* INSTRUCTIONS TO FOLLOW *
All lines up to and including the one that contains "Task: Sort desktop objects" are to be transcribed exactly, starting from the first line of the records.

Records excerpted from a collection
++++++

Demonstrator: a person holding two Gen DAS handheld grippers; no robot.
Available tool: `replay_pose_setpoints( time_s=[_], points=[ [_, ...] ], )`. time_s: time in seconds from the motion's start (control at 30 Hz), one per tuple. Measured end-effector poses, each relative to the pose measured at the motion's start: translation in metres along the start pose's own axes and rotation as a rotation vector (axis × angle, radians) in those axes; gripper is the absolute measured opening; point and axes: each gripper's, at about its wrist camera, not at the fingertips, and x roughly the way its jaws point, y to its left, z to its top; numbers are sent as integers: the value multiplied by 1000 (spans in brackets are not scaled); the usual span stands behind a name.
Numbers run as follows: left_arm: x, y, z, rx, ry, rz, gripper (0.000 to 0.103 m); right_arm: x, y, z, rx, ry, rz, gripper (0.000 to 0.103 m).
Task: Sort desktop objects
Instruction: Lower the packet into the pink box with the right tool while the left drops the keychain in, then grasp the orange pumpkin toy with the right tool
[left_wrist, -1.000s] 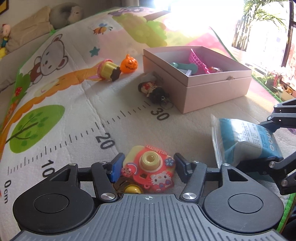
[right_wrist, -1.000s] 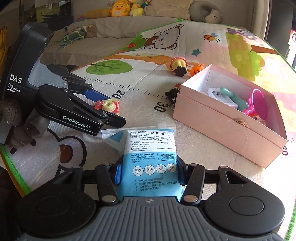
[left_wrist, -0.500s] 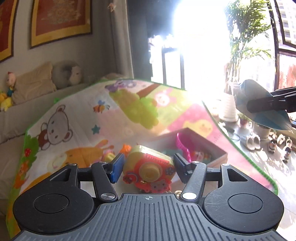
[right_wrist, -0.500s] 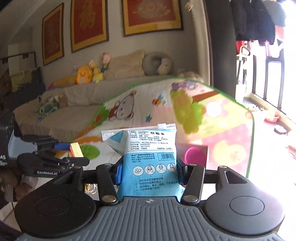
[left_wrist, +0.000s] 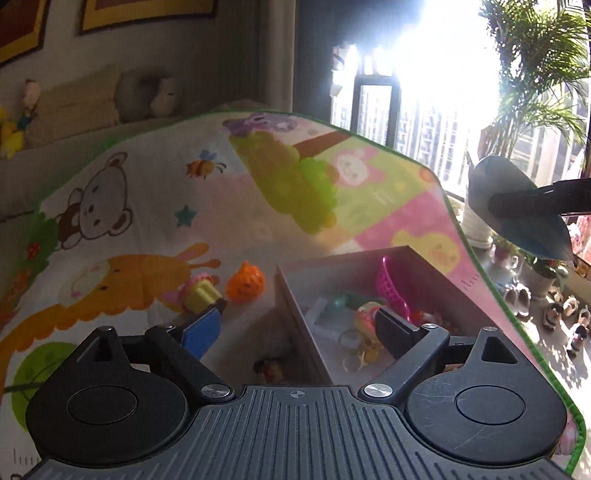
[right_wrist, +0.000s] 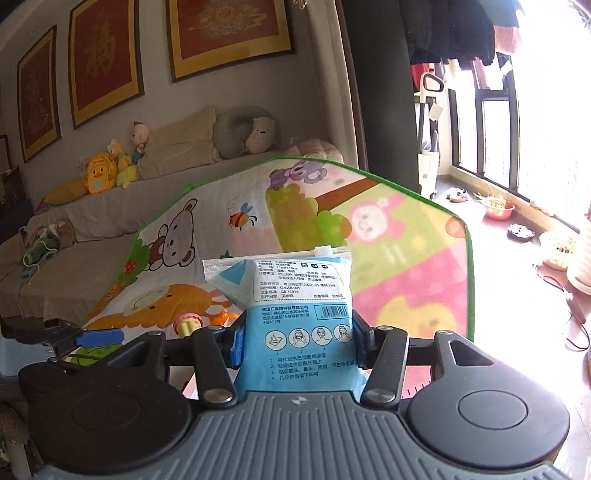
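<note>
My left gripper (left_wrist: 299, 332) hangs over the near corner of the pink box (left_wrist: 291, 291), its jaws opening wide with nothing between them. The red and yellow toy camera (left_wrist: 365, 312) lies inside the box, just beside the right finger. My right gripper (right_wrist: 297, 336) is shut on a blue packet (right_wrist: 295, 295) with printed text, held up in the air; the same blue packet (left_wrist: 517, 214) shows at the upper right of the left wrist view. An orange pumpkin (left_wrist: 245, 282), a pink and yellow cupcake toy (left_wrist: 199, 295) and a small doll keychain (left_wrist: 269, 365) lie on the play mat.
The box also holds a pink basket (left_wrist: 391, 288) and a teal item. The cartoon play mat (left_wrist: 147, 206) has a green edge at the right. A sofa with plush toys (right_wrist: 99, 177) stands behind, and pots and shoes lie by the window.
Both grippers lifted off the mat. The left carried the toy camera over the box, its jaws spread, and the camera now lies in the box. The right raised the blue packet.
</note>
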Motion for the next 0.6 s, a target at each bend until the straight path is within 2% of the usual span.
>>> replay_pose_setpoints(
  time_s=[0.2, 0.37, 0.47, 0.53, 0.6],
  points=[
    [-4, 16, -57, -9, 86, 44, 96, 78, 24, -33, 20, 162, -1, 52],
    [-9, 24, -80, 10, 99, 98, 99, 127, 53, -62, 5, 232, -48, 52],
    [-14, 34, -88, 13, 100, 133, 101, 139, 59, -73, 66, 342, 4, 65],
    [-18, 46, -92, -16, 96, 148, 101, 130, 66, -71, 40, 326, 22, 76],
    [-18, 56, -95, -53, 90, 168, 102, 118, 74, -64, -18, 276, 4, 81]
  ],
)
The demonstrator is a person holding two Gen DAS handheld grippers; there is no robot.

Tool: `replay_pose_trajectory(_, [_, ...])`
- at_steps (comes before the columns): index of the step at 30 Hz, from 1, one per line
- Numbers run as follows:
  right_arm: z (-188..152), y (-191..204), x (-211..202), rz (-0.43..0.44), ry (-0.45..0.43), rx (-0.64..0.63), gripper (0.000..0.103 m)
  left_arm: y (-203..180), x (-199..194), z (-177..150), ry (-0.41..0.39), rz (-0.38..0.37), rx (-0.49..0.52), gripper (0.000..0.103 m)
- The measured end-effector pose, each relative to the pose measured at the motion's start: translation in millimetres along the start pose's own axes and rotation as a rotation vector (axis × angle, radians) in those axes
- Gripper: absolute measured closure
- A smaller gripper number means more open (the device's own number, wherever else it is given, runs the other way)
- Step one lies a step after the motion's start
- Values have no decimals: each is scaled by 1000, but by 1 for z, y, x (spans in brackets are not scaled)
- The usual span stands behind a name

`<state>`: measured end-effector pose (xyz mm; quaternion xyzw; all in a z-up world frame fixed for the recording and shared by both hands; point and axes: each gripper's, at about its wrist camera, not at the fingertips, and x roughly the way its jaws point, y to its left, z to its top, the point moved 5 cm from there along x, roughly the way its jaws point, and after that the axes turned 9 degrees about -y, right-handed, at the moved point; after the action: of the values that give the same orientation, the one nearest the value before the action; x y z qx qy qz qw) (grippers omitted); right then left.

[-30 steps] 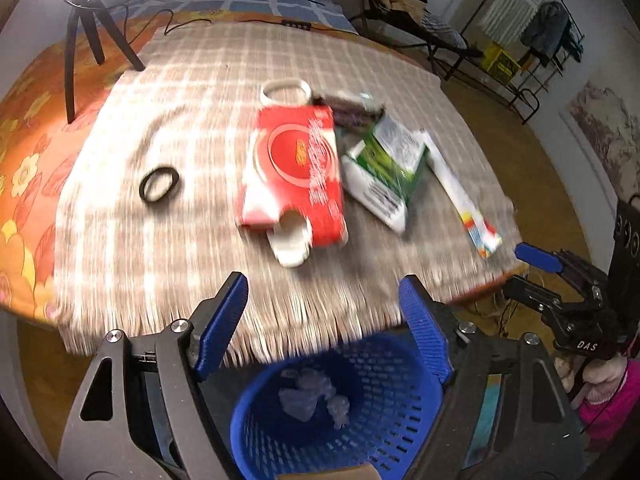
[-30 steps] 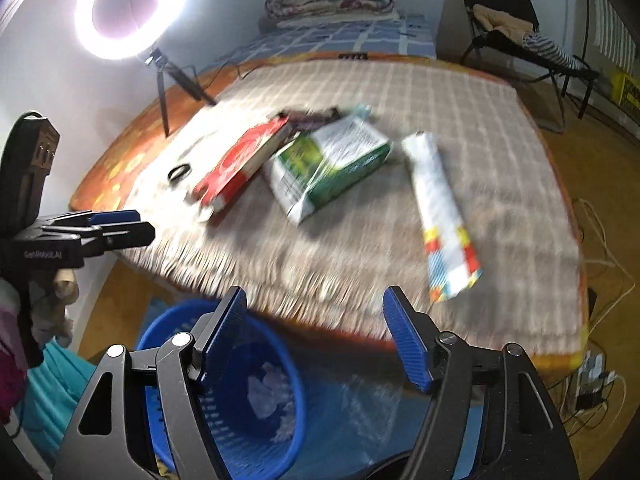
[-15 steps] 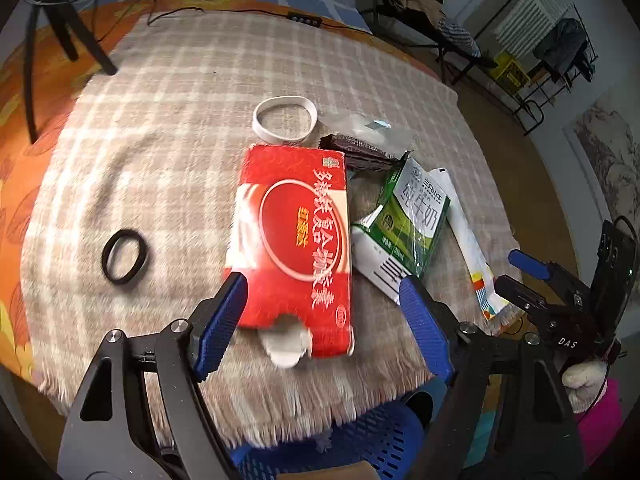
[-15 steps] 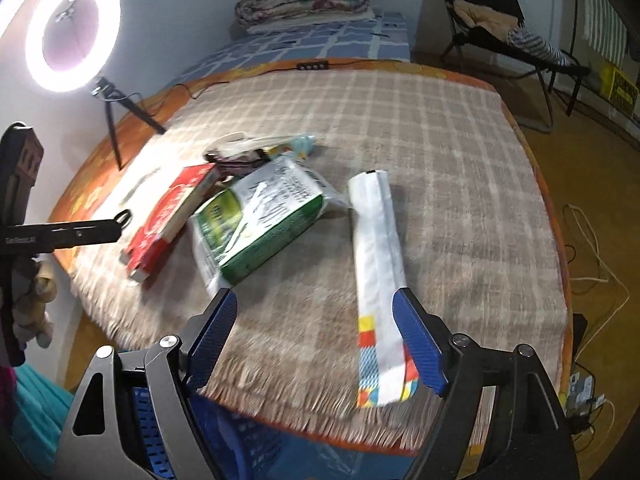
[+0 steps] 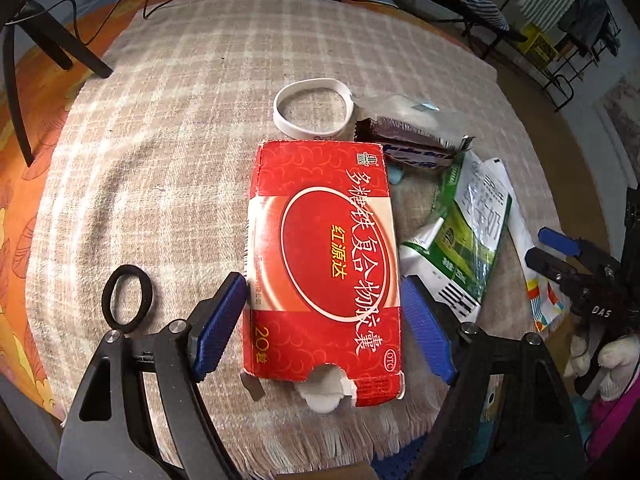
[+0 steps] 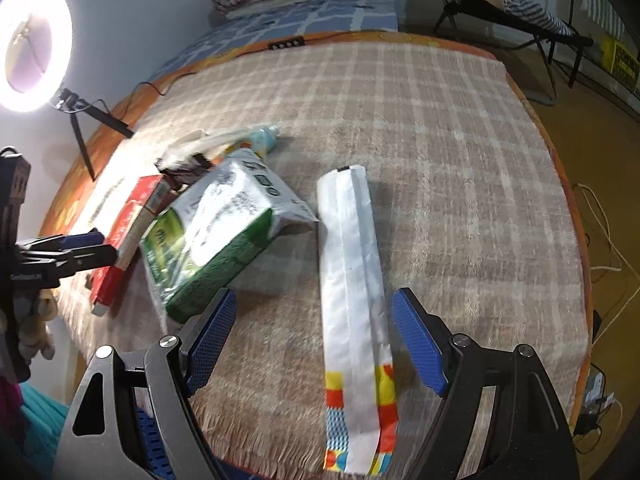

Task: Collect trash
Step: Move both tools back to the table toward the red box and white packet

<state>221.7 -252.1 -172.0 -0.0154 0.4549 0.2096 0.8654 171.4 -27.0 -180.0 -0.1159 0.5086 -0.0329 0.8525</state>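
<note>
Left wrist view: the red carton [image 5: 324, 264] is framed lengthwise between the wide-open, empty left gripper [image 5: 324, 320], its long axis running away along the fingers. The long white wrapper [image 6: 352, 300] is likewise straddled by the right gripper [image 6: 314, 340], open and empty on the checked cloth [image 6: 460, 160].

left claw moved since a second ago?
Yes. The left claw was over the blue bin off the cloth's edge; now it is over the cloth, open and straddling the red box.
</note>
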Motion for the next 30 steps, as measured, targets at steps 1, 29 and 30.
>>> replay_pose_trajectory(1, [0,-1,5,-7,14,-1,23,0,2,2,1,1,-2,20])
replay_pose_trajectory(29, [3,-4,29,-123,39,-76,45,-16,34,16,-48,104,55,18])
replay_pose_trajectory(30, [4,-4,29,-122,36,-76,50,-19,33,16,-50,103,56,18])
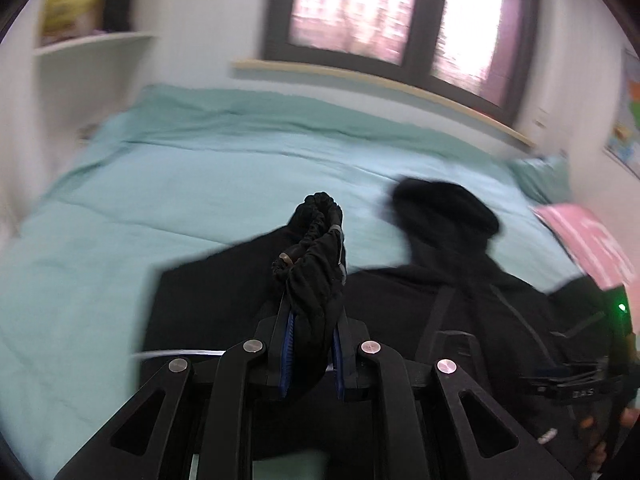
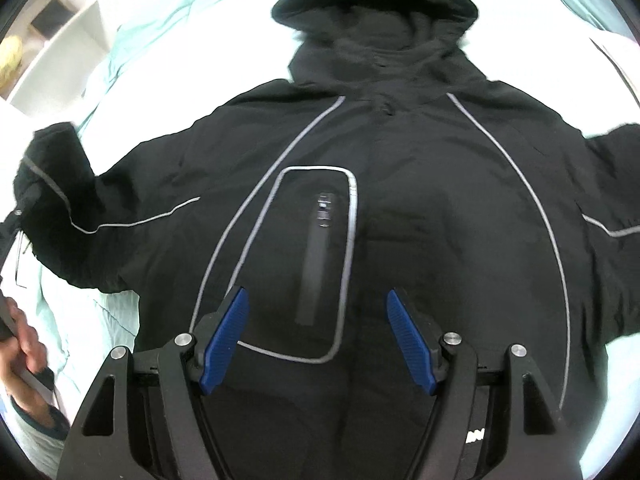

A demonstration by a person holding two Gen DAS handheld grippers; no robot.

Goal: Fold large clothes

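Jacket hem cut off below.

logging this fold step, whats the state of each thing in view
left tongs: shut on the sleeve cuff
sleeve cuff: bunched, lifted off the bed
right tongs: open, empty, above the jacket chest
jacket: spread front up, hood flat
chest pocket zipper: closed
bed: covered with teal sheet

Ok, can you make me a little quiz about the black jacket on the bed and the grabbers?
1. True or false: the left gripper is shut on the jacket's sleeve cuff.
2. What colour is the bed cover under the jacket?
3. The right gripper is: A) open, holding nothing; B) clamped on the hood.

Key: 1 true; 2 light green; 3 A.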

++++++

* EXERCISE ANSWER *
Demonstrator: a person holding two Gen DAS handheld grippers; no robot.
Available tool: `replay_pose_setpoints( time_s=[_], points=[ [_, ...] ], )`. time_s: time in seconds from the motion's start (control at 30 Hz), one per tuple. Measured end-effector poses, each relative to the pose measured at the motion's start: translation in metres along the start pose's own axes and rotation as a rotation vector (axis × angle, radians) in those axes; gripper is the absolute measured opening; point and axes: each gripper's, at about its wrist camera, not at the fingertips, and x roughly the way its jaws point, y to its left, z to its top; numbers are sent as integers: the value multiplied by 1000 (spans in brackets are not scaled); the usual span stands behind a name.
Numbers run as follows: left_arm: x, y, z, rx, ry, rz, gripper (0.000 to 0.103 m); right_arm: x, y, z, rx, ry, rz, gripper (0.000 to 0.103 m).
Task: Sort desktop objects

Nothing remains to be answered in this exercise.